LORD Richard Faulkner says it is paramount to the survival of Worcester City Football Club that plans for a new stadium at Nunnery Way are approved without delay.

The Labour peer, a staunch City fan, has thrown his weight behind the club’s plight by urging Worcester City Council to back the scaled-down application from St Modwen, which has yet to be heard at the Guildhall.

City have 18 months to find a home because they have to be out of St George’s Lane, their base of more than 100 years, by June 2013. But, crucially, they face being hit for a capital gains tax bill in the the region of £400,000 if they have not channelled the proceeds from the Lane sale into a new ground by December of the same year.

City will receive £1.266million, the remainder of the sale money from Careys New Homes, when they move, but it will go straight to St Modwen as part of the contract to build a ground.

Under the terms of that agreement, which the club are tied to until 2017, the cash cannot be used to pay off capital gains.

It also prohibits them from pursuing alternative sites as they are legally bound to move to Nunnery Way.

Without a home or way of avoiding capital gains, City’s future would be bleak and Lord Faulkner insists the council has to act.

“The contract with St Modwen ties the club exclusively to the Nunnery Way scheme,” he said.

“It is thus of paramount importance that the council grants planning permission for the new stadium without further delay.”

He added: “Even putting aside any future tax liability, the future is still extremely uncertain. Worcester City will be without a permanent home until planning permission is granted or the contract expires in 2017.

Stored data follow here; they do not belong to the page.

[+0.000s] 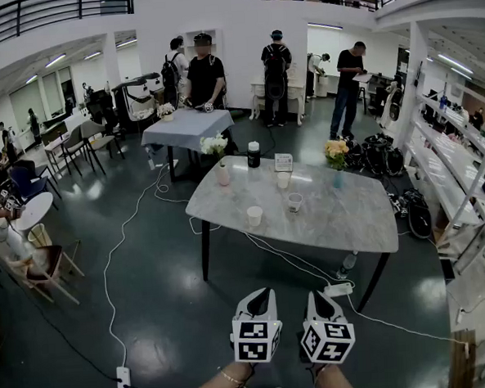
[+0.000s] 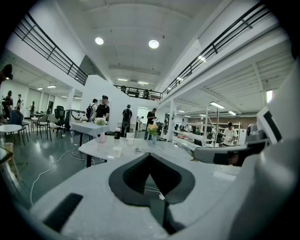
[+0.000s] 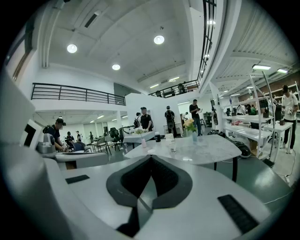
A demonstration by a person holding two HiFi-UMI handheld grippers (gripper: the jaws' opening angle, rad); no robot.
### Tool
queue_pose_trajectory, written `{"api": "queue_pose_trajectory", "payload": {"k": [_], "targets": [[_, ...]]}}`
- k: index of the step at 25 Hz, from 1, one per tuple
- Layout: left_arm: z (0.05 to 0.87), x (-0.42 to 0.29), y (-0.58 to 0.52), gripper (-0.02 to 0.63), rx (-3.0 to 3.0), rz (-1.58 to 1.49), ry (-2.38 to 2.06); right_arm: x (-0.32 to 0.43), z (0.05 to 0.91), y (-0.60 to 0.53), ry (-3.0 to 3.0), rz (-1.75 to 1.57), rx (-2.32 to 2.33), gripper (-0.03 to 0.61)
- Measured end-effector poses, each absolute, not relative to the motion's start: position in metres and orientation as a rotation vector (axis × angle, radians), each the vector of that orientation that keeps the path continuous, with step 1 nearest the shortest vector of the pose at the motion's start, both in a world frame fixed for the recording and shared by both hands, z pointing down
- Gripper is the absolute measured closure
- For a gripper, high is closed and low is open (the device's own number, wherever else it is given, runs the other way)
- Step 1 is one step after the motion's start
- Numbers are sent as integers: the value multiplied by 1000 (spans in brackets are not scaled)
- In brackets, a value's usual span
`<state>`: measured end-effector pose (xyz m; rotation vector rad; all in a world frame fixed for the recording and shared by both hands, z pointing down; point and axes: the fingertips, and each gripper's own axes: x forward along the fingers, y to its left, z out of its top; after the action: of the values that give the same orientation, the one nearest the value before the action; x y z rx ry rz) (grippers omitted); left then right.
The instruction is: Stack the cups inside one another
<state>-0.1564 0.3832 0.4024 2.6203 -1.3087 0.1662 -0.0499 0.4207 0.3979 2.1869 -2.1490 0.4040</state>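
held low and side by side at the bottom of the head view, above the dark glossy floor [image 1: 151,301] and well short of the marble tabletop [image 1: 343,224]: left gripper [image 1: 263,294] and right gripper [image 1: 315,299], each on a bare forearm, both pointing toward the tabletop. in the left gripper view, jaws closed tip to tip, nothing between them. in the right gripper view, jaws likewise pressed together and empty. standing on the tabletop, unstacked and apart from one another: three cups. nearest the front edge, a white cup [image 1: 254,216]; just beyond it and to the right, a clear cup [image 1: 295,201]; farther back, a pale cup [image 1: 283,179] directly in front of a small card [image 1: 284,162]. left of the card, a black bottle [image 1: 254,154]. at the back left corner, a pink vase [image 1: 222,175] with white flowers; toward the back right, yellow flowers [image 1: 336,149] in a small vase. same cups visible small and far ahead over the closed jaws in both gripper views. on the floor below the near right edge of the tabletop, a white power strip [image 1: 339,290] with a white cable [image 1: 122,237] looping away to the left. beyond, a second table [image 1: 185,129] under a grey cloth, several people standing around it and farther back.
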Motion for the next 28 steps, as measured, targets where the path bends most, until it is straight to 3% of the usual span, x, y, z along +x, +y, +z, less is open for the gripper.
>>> {"api": "queue_pose_trajectory", "payload": {"k": [28], "targets": [[425,-195,309,617,2637,242,-1246,-67,435,363,-2005,572,2314,572]]}}
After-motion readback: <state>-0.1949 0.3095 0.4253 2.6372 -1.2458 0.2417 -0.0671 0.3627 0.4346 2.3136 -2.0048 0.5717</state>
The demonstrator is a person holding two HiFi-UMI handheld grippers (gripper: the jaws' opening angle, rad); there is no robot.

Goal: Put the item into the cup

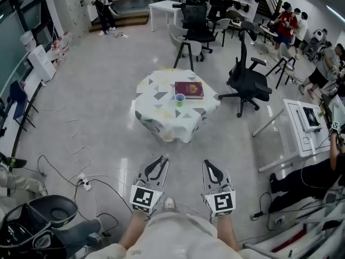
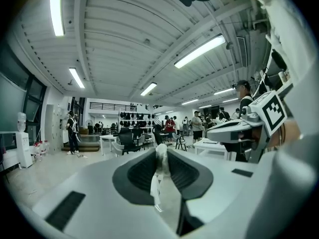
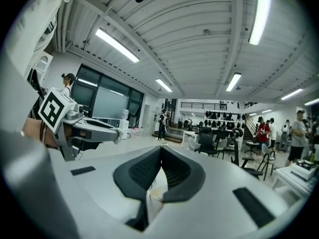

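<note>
Fingers (image 2: 137,171) of left gripper (image 2: 160,152) pinch a white scrap (image 2: 157,185) — likely light, limp, best held mid-length; right gripper (image 3: 160,151) fingers pressed together, empty.

White scrap (image 2: 157,172) in left tongs (image 2: 160,147), perhaps tissue, indistinct.

Pale grey glossy floor (image 1: 108,117) all round. Straight ahead of the left gripper (image 1: 160,161) and right gripper (image 1: 208,165), well apart from both, stands a low table (image 1: 156,99) under a white cloth with grey and yellow triangles, with black office chairs (image 1: 248,82) beyond it and white tables (image 1: 164,7) and steps (image 1: 126,18) at the far end. Out on the left gripper's side are dark-framed windows (image 1: 13,26), a water dispenser (image 1: 28,39) and loose cables (image 1: 70,161) on the floor; on the right gripper's side a white desk (image 1: 296,139); overhead a ribbed white ceiling (image 2: 114,39) with long strip lights (image 2: 199,51) lit.
</note>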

“The club will therefore need to find a venue from which to operate and play its matches, either by agreeing a ground share agreement or some other temporary means.

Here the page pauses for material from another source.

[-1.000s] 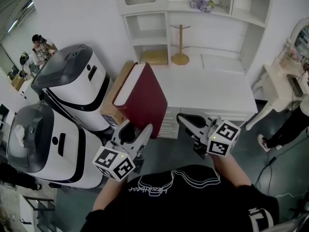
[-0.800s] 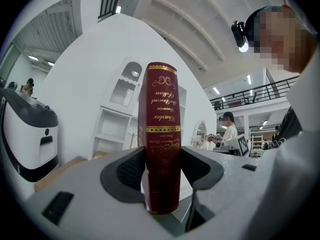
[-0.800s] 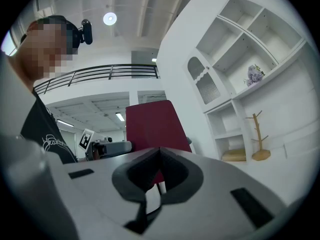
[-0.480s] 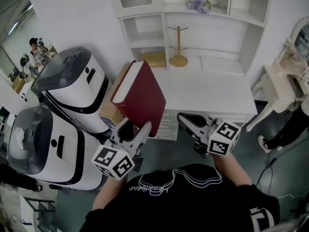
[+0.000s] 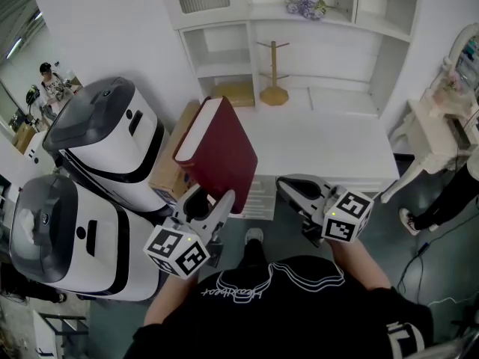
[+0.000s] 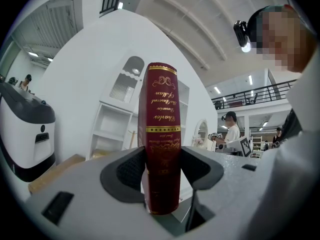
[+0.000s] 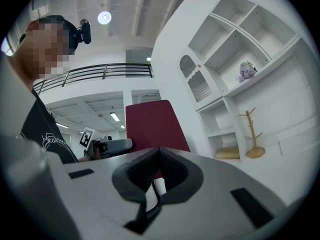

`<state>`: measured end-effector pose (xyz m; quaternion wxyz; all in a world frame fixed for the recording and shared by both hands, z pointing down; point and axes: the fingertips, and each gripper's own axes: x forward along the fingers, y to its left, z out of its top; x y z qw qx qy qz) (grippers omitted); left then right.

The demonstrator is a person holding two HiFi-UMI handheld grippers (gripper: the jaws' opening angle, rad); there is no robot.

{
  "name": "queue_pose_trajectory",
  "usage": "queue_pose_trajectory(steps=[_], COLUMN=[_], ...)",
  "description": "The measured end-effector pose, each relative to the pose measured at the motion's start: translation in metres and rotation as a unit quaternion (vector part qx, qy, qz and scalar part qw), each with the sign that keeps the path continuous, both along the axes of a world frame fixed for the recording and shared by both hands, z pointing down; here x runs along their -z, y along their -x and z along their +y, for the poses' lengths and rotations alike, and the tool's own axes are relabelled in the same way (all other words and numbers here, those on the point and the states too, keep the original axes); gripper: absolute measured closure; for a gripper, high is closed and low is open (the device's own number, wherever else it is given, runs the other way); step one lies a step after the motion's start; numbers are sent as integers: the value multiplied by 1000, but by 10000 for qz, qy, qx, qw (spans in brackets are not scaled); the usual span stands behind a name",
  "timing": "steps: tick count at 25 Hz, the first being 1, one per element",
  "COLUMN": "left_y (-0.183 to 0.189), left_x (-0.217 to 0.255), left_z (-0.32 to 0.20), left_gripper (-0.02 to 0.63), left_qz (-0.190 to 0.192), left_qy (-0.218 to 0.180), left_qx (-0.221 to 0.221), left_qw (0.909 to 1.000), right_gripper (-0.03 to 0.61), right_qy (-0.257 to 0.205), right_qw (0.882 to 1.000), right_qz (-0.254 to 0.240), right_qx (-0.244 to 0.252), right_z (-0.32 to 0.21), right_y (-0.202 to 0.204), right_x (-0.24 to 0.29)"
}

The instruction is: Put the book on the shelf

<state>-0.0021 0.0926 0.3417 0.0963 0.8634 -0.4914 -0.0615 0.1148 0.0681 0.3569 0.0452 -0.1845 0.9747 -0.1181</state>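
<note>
One book (image 6: pixel 161 124), pinched by left hand-held gripper (image 5: pixel 212 198), shows gilt spine only in left gripper view (right hand-held gripper (image 7: pixel 159 153) closed).

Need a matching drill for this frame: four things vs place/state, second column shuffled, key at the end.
Things:
1. red book
2. right tool
3. wooden peg stand
4. purple flowers

Place or state:
A. on the upper shelf
B. jaws together, nothing between them
C. clamped in the left tool
D. standing on the white countertop

Pairs: 1-C, 2-B, 3-D, 4-A
</note>
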Motion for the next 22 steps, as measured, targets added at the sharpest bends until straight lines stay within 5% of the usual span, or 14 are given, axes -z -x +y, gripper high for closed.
queue_pose_trajectory(steps=[22], left_y=[67], left_x=[-5], left_z=[-170], left_gripper=[393], left_qz=[66], left_qy=[108], left_qx=[-108], left_qw=[9999], right_gripper=[572], right_qy=[82], right_qw=[9997], right_qz=[81], right_qx=[-215], right_z=[-163], right_y=[60], right_x=[5])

“Depending on the arrangements which can be agreed, attendances would be likely to diminish, sponsorship would fall off and these losses could only be compensated for by a proportionate reduction in the club’s outgoings, including its playing budget.

“Such an effect on the club’s financial standing would, I fear, threaten the long term viability of the club, certainly in its current form.

“All this leads to just one conclusion — the Nunnery Way scheme is, given the circumstances and contractual obligations the club are under, the only realistic option available.”